About Made of Metaphors
That's a picture of me drinking a strawberry lemonade.It's been a long time since I had a blog, but the ideas still come to me. When they do I jot them down in Evernote in half-scribbles and formative sketches, just to get them out of my head. But I've been watching tynan.com with increasing intrigue as SETT comes into its own, and the community he's building makes my Evernotes feel awfully lonely. So here we go: this is the inaugural post at madeofmetaphors.com. Thanks to Tynan for letting me be an early adopter on SETT.A little bit about me: My name is Brian. I try to live a rich, exciting life. I'm a bit of a malcontent; I'm happier with change than I am with comfort.
I've spent most of my career - half my life, as of this writing - making videogames. I'm a computer programmer. I manage teams, too, and a lot of my thinking is around the work of management: how do we work with other people? How do we help others do better work? How do we help people grow?I have a background in Buddhist philosophy and psychoanalysis; I've done years of work with a western psychoanalytic therapist and years of on-again, off-again meditation and mindfulness practice.I'm athletic: Rock climbing (bouldering, specifically) is my most enduring sport, but I've biked some thousands of miles in my life, spent at least a few hours total in headstand in Iyengar yoga classes, lifted weights, swam, and have a string of short-lived experiments like Brazilian jiu-jitsu, breakdancing, gymnastics, and probably some stuff I'm forgetting.
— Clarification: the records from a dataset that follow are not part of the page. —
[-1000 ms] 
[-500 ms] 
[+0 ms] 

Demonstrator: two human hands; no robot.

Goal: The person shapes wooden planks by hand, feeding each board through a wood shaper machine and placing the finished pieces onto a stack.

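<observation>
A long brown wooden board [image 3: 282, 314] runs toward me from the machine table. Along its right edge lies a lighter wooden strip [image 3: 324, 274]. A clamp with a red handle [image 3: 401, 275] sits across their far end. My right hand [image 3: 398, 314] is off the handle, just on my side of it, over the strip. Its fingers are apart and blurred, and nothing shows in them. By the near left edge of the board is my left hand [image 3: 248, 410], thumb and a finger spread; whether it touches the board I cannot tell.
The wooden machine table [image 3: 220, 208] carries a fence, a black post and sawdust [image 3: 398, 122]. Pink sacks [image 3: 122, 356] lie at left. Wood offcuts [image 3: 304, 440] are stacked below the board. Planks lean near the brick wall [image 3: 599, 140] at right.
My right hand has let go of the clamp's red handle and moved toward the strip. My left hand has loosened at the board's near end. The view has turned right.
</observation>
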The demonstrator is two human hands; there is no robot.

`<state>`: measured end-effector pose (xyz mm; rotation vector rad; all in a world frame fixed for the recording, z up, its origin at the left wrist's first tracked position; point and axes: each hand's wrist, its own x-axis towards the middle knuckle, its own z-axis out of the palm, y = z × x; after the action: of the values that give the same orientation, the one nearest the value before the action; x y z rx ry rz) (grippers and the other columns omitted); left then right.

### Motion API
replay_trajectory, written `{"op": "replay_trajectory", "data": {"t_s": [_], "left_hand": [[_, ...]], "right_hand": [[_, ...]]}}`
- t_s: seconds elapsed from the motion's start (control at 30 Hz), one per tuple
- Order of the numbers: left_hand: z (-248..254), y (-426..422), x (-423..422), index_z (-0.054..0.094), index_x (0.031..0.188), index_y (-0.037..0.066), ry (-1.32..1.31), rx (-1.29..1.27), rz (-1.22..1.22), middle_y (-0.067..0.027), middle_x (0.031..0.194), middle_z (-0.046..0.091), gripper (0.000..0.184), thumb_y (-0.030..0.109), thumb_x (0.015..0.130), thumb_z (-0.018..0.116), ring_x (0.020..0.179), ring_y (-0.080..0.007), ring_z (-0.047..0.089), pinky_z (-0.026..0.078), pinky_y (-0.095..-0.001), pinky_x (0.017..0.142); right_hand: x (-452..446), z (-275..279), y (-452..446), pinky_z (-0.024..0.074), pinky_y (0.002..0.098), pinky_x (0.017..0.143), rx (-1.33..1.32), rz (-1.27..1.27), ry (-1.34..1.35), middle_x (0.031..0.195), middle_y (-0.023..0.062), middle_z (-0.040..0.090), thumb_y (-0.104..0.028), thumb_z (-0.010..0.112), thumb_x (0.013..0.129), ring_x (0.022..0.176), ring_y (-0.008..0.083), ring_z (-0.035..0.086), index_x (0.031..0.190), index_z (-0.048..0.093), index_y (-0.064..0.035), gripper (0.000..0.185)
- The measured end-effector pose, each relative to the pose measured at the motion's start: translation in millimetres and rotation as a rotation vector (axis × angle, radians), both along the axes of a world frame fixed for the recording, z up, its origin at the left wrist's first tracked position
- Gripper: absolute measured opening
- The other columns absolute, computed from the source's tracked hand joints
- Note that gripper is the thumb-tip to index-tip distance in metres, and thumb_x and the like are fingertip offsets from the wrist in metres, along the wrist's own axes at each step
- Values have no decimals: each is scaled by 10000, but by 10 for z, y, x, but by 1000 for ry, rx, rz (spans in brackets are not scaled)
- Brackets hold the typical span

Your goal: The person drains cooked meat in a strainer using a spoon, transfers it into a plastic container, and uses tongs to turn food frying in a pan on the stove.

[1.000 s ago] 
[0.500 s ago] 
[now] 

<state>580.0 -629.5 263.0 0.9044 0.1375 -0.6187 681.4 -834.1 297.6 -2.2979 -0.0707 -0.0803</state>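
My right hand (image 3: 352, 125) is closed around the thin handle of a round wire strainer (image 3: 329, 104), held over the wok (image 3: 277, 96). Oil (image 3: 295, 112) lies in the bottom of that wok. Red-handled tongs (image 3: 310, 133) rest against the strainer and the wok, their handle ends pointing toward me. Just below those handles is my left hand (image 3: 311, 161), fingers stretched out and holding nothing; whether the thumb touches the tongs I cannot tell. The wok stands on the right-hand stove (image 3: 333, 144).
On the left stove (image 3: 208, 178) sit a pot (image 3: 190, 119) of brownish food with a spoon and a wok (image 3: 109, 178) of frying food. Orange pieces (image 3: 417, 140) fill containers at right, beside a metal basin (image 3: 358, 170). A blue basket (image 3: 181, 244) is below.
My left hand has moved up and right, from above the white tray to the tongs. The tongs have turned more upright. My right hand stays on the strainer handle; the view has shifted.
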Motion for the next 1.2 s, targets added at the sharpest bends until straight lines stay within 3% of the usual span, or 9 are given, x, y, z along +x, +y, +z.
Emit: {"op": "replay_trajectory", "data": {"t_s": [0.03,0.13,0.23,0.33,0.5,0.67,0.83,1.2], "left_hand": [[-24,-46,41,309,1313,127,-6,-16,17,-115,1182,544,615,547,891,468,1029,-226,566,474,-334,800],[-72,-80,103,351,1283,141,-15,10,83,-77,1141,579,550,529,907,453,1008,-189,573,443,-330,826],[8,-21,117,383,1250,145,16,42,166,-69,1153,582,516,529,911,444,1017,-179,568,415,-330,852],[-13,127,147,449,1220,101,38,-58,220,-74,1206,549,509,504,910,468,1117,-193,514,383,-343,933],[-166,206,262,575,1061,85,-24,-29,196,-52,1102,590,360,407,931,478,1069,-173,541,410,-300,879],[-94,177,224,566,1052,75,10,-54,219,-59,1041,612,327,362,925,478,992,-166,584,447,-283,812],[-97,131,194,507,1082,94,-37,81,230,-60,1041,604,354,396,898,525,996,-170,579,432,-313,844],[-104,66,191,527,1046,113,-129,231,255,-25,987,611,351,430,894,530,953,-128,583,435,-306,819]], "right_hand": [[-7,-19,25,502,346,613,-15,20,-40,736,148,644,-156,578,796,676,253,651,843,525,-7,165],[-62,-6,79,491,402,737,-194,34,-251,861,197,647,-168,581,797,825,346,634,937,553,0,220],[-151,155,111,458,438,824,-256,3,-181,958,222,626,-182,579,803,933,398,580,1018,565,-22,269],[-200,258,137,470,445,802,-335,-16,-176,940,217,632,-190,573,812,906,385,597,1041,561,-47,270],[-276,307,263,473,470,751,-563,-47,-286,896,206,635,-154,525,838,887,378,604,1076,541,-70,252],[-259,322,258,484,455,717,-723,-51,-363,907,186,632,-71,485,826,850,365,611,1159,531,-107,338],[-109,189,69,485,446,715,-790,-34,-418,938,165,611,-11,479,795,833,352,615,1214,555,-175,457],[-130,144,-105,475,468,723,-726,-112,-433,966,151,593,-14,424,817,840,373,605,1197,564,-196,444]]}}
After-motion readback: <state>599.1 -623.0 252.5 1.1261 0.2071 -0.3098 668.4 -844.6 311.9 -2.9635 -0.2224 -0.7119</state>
I've done a lot of cooking. I've done a bunch of woodworking. I've given a bunch of talks at industry conferences. I like to travel. And so on.
I think and speak in metaphors. I think metaphors are some of the most powerful tools for explaining concepts, because they tap into the existing patterns and models in our brains. I think about that a lot, too, how we learn and how we understand things. And so I intend for this blog to be a collection of metaphors I use to talk about the experience of life.And that's the core of it: metaphor is my experience of life. Metaphor is what lets me learn something from rock climbing and apply it to my leadership work. Metaphor is what helps me explain a tricky concept from one field to experts in another in terms they'll understand. Metaphor takes the laundry lists I've just written and synthesizes them into a single, integrated, wonderful life.